* Problem statement: Exactly how many lines in the entries contain "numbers"? Give that number alone.

* Collected data entries:
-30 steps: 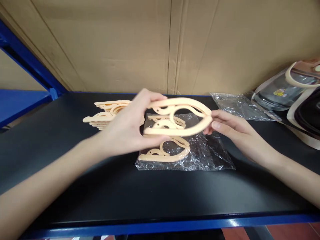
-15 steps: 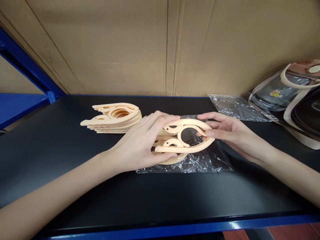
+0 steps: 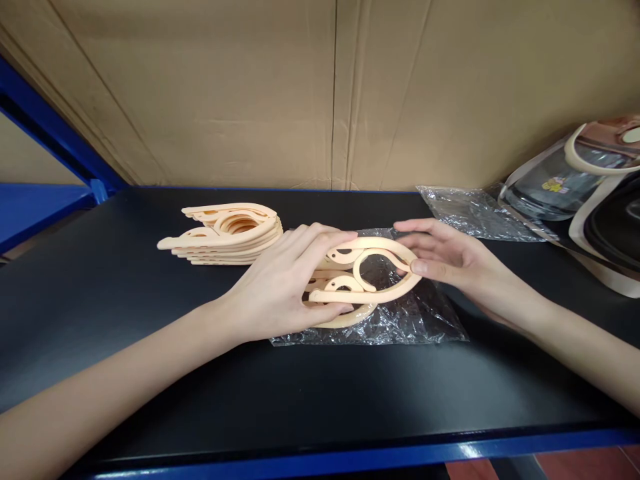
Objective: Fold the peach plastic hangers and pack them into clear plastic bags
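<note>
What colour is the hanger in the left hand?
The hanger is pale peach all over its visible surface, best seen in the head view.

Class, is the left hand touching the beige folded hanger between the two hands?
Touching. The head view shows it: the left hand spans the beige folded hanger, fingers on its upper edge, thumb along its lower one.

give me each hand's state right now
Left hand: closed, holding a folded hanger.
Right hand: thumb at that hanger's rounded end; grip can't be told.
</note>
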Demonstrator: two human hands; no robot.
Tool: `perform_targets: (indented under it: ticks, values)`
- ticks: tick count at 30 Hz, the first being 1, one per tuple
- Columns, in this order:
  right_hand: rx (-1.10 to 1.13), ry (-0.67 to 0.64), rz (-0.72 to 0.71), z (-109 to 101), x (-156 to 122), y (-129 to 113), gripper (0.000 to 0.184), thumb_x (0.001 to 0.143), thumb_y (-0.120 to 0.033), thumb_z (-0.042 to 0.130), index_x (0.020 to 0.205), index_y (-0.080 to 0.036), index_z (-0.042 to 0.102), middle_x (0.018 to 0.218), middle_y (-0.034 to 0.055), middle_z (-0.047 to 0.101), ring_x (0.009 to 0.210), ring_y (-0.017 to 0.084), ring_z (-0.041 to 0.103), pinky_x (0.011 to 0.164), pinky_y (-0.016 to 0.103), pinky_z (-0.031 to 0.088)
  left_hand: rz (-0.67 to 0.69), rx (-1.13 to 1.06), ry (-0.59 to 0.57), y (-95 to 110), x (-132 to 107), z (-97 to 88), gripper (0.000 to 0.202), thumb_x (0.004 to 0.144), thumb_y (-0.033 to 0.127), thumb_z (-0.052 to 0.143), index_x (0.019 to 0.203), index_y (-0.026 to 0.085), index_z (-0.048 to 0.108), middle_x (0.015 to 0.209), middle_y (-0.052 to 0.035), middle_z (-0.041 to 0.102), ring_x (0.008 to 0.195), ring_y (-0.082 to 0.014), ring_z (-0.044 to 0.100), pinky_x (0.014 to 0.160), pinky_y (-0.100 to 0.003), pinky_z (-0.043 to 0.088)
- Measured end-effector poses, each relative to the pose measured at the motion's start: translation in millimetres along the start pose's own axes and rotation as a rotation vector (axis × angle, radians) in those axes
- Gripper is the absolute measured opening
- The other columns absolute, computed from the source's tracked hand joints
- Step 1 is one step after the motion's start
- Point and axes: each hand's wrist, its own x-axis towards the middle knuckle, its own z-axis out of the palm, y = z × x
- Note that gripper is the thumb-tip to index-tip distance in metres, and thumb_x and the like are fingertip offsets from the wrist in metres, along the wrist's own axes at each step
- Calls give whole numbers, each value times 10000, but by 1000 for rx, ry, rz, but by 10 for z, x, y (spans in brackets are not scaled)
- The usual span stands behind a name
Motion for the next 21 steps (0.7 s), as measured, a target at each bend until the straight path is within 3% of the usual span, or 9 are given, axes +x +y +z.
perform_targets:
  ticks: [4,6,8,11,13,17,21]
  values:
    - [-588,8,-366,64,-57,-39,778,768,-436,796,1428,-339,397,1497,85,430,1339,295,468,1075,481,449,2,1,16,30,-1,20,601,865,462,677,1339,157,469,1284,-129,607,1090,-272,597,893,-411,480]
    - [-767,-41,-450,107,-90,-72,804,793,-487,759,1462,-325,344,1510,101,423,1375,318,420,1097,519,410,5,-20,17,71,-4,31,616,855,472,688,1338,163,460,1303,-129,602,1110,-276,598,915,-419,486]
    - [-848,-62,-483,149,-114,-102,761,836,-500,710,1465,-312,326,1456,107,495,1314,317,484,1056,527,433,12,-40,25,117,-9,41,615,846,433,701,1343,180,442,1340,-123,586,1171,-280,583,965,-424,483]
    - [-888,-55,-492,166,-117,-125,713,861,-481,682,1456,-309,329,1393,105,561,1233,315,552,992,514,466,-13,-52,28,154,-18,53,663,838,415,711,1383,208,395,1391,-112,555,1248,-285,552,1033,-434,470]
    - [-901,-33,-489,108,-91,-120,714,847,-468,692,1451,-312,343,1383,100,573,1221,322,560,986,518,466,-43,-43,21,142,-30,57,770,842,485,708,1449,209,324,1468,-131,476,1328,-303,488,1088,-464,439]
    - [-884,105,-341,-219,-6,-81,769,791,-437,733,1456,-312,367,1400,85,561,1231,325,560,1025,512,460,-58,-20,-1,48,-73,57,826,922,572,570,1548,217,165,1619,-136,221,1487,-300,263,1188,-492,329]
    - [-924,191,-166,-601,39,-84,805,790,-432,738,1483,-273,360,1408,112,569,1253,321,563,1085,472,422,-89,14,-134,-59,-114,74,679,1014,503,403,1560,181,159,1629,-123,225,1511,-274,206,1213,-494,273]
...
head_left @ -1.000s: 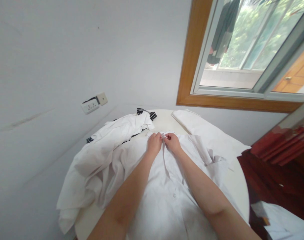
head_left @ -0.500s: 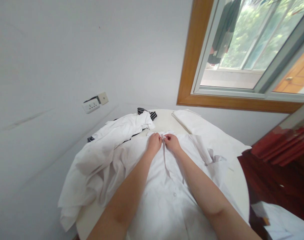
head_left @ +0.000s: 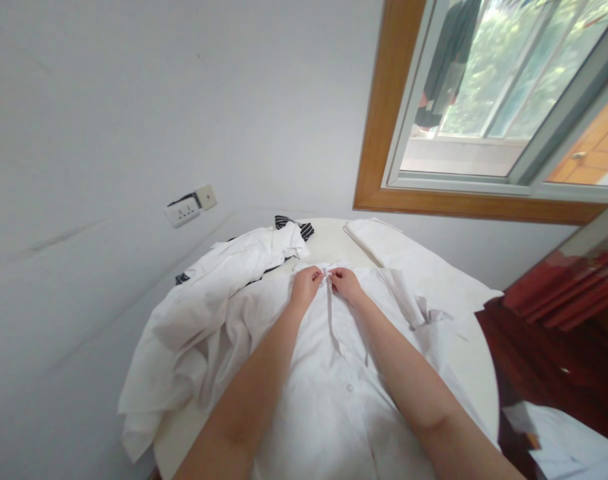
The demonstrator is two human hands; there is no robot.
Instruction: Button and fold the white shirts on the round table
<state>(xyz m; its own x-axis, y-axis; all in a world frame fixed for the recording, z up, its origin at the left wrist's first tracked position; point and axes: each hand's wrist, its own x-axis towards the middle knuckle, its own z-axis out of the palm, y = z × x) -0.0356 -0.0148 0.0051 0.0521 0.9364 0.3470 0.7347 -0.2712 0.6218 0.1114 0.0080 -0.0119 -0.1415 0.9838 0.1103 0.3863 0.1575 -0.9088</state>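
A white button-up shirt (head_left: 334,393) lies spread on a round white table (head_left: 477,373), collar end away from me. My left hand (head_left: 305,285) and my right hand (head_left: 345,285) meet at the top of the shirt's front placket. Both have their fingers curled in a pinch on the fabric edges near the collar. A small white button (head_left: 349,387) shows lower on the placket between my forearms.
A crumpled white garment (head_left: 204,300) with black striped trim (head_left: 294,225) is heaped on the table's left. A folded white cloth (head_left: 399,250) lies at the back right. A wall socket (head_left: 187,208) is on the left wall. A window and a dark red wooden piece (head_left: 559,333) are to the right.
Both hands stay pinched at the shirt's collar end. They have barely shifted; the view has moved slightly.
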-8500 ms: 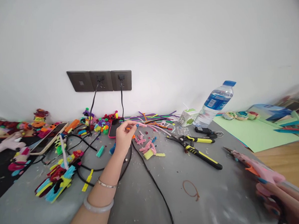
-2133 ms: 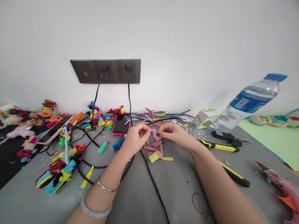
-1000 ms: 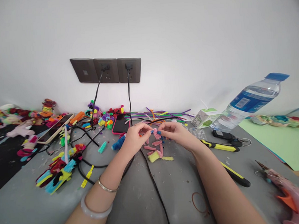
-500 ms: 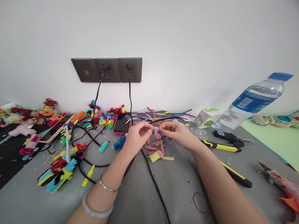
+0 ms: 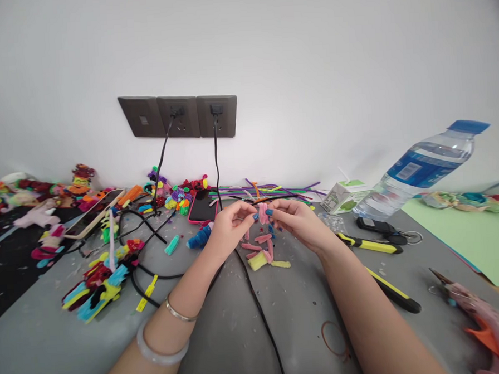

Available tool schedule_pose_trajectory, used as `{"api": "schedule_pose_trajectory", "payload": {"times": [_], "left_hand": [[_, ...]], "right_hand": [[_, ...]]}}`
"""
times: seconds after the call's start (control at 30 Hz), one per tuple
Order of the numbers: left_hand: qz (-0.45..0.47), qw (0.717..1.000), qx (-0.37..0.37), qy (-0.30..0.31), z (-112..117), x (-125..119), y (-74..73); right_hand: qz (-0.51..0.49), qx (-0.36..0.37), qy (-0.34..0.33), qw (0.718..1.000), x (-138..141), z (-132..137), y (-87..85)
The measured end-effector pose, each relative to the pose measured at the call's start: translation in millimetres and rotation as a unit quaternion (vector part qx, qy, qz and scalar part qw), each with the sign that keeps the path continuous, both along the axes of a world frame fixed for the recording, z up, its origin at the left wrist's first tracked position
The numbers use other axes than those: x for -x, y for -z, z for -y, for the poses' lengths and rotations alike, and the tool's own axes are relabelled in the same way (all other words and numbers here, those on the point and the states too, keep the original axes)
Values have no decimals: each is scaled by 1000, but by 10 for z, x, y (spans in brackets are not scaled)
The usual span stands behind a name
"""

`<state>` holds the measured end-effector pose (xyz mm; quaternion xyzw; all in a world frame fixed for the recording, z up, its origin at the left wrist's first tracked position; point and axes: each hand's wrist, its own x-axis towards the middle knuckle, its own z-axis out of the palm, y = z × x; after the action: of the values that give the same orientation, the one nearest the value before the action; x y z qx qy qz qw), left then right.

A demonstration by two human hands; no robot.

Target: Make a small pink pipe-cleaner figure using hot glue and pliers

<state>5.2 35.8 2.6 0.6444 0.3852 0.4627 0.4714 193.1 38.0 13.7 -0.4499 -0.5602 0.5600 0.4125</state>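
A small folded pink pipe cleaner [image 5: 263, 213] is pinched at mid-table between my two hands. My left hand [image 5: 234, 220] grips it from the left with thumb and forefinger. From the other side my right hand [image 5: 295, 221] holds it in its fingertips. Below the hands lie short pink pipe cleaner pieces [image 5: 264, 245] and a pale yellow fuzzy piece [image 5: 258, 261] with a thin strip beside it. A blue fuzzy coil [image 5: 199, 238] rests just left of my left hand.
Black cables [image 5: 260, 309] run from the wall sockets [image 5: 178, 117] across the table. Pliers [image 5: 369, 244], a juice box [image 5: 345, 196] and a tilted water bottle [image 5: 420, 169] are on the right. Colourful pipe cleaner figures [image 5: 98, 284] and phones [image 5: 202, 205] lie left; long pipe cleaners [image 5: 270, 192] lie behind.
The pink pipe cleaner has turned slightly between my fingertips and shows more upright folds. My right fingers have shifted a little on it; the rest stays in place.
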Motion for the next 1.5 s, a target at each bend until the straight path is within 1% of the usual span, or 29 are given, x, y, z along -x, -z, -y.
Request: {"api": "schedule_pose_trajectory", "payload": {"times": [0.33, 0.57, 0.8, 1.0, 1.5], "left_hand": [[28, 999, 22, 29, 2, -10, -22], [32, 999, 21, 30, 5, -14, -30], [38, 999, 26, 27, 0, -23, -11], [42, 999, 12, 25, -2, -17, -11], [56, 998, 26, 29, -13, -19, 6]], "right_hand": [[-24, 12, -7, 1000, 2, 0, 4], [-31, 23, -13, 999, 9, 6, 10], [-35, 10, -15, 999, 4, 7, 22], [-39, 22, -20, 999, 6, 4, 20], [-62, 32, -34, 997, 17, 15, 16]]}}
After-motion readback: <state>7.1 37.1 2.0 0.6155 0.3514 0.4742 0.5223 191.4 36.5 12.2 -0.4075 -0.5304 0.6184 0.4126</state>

* Solved exercise: 3